Ultra-Processed Foods Linked to Increased CV Risk, Especially Among Black Americans

Higher consumption of ultraprocessed foods (UPFs) was significantly associated with an increased risk for ASCVD events, with a more pronounced association among Black Americans, based on findings from the Multiethnic Study of Atherosclerosis (MESA) being presented at ACC.26 in New Orleans and simultaneously published in JACC: Advances.

Researchers examined the longitudinal relationship between UPF consumption and ASCVD risk in 6,814 adults (45-84 years of age) enrolled in the MESA study who did not have clinically apparent cardiovascular disease. Using food questionnaires, each participant's daily intake of UPFs was assessed based on the NOVA classification system, which categorizes foods into four groupings ranging from unprocessed or minimally processed through ultraprocessed.

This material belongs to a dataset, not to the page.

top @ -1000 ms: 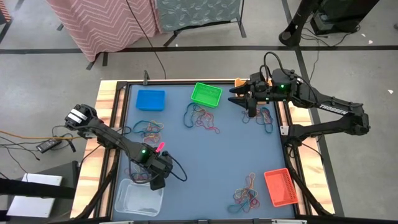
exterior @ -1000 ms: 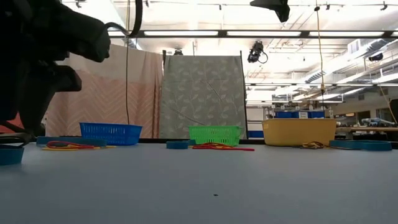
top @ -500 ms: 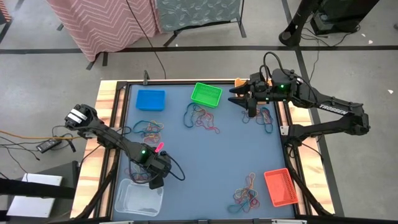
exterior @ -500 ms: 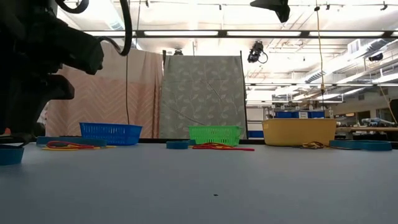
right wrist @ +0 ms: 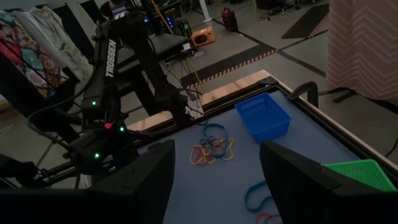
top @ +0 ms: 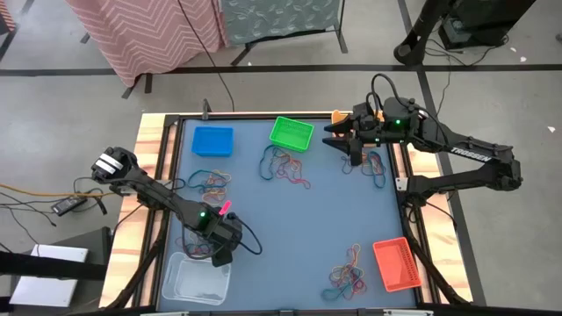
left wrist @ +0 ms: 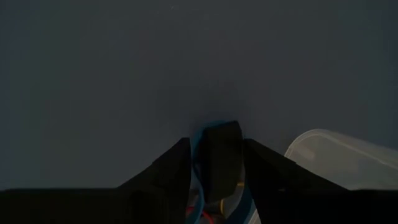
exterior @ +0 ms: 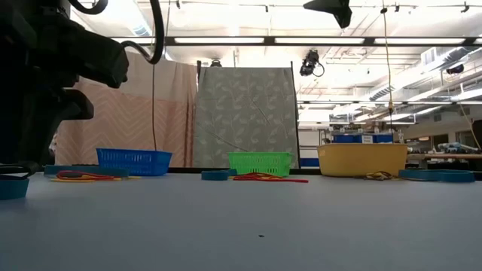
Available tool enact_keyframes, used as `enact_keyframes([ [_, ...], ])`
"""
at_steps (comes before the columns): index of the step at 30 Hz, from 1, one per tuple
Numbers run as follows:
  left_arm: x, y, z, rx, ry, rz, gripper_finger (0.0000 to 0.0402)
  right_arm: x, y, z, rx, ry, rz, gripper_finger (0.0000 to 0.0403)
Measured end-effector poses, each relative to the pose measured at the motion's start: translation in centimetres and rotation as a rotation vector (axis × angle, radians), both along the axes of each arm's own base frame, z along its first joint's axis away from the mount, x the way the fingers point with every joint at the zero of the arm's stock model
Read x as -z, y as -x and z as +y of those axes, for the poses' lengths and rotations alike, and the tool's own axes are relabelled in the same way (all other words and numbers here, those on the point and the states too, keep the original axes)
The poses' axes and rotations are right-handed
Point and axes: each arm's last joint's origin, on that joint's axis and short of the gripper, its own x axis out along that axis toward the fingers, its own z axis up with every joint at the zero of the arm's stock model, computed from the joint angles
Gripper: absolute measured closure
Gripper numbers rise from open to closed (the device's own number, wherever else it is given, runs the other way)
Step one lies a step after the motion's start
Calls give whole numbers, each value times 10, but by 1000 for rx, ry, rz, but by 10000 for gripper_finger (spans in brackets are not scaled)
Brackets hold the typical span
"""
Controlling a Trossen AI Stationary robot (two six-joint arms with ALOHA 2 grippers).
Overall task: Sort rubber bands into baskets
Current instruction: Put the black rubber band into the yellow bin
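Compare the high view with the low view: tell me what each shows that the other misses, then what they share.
Only the high view shows the red-orange basket, the clear white basket beside the left gripper, and the right gripper. Only the low view shows the yellow-orange basket and the room's ceiling lights. Both show the blue basket and green basket.

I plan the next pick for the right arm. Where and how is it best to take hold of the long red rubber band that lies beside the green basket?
Probably from straight above, pinching one strand of the long red rubber band where it trails clear of the tangle, away from the green basket. It lies flat and thin, so a side approach finds nothing. The right pincer hovers nearby.
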Motion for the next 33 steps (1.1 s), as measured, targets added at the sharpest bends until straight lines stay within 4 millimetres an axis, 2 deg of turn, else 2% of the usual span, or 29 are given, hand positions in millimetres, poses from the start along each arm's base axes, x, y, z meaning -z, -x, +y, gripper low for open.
enact_keyframes([
  [10, 0, 1, -2, 7, -49, -22, 254, 2, 0, 0, 0, -6, 19, 156],
  [22, 0, 5, -11, 17, -8, -18, 254, 2, 0, 0, 0, -6, 19, 156],
  [29, 13, 1, -13, 20, -18, 24, 254, 2, 0, 0, 0, -6, 19, 156],
  [33, 13, 0, -14, 20, -8, 25, 254, 2, 0, 0, 0, -6, 18, 156],
])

Participants in the highest quintile for UPF intake consumed 9.3 servings per day on average, while participants in the lowest quintile averaged 1.1 servings per day. Compared with the lowest quintile, participants in the highest quintile were 67% more likely to die from coronary heart disease or stroke or to experience a nonfatal heart attack, stroke or resuscitated cardiac arrest.

"We controlled for a lot of factors in this study," said Amier Haidar, MD, lead study author. "Regardless of the amount of calories you consumed per day, regardless of the overall quality of your diet, and after controlling for common risk factors like diabetes, high blood pressure, high cholesterol and obesity, the risk associated with higher UPF intake was still about the same."

Overall, each additional daily serving of UPFs was associated with a 5.1% increased risk of adverse cardiac events. However, this association was significantly amplified among Black Americans, who saw a 6.1% increase in risk with each additional serving compared with a 3.2% increase per serving among non-Black individuals. Researchers said that minority-targeted food marketing and neighborhood environmental factors that make it harder to access less-processed foods have likely contributed to inequities in UPF consumption and associated health impacts among different racial groups.

There were several limitations to the study. Since the MESA study was not designed specifically to collect data on UPF intake, researchers said that the dietary questionnaire data relied on self-reporting by participants and assessed processed food intake by number of servings rather than individual food items. The study also did not focus on the biological mechanisms involved.

Moving forward, Heidar said one way to reduce risk is to pay attention to the types of foods being consumed and to the food labels.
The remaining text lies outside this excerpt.